Additional file 2: Figure S2 Quantitative RT-PCR analysis of EMT markers including E-cadherin (A), vimentin (B) and N-cadherin (C) mRNA in A549 cells treated with YY1-shRNA or pLKO vector control under normal culturing condition. Data are presented as mean ± SEM (n = 3), *p < 0.05, **p < 0.01.
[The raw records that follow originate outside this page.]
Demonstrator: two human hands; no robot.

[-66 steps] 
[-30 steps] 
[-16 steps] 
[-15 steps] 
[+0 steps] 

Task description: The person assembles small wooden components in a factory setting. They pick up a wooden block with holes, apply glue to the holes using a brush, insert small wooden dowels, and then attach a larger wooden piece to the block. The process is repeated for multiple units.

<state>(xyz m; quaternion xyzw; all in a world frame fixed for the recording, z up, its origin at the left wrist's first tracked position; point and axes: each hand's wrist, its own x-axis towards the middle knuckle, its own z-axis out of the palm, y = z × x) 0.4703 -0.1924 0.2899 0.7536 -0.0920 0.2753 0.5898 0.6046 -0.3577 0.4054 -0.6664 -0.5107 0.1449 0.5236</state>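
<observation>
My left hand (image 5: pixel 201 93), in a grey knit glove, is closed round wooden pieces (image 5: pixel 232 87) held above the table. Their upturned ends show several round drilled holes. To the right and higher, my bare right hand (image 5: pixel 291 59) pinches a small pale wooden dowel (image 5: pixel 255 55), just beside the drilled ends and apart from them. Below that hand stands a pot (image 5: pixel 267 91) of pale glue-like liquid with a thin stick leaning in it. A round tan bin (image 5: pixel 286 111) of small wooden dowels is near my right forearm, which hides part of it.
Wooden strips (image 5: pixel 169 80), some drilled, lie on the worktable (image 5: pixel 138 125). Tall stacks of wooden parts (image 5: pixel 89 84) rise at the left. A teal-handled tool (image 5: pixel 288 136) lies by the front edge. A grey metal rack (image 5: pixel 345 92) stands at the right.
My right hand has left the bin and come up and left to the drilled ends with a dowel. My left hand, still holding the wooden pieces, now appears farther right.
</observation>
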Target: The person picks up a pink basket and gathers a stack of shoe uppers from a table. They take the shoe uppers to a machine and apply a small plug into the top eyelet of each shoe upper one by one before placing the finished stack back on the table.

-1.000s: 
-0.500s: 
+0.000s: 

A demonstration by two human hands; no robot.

Additional file 3: Figure S3. Quantitative analysis of α-sma immunofluorescence staining in A549 cells treated by 0 or 5 ng/ml of TGF-β with or without overexpression of YY1 as shown in Fig. 3 f.

Additional file 4: Figure S4. Quantitative RT-PCR analysis of EMT markers including E-cadherin (A) and slug (B) mRNA in YY1-overexpressed BEAS-2B cells. Data are presented as mean ± SEM (n=3), *p<0.05, **p<0.01.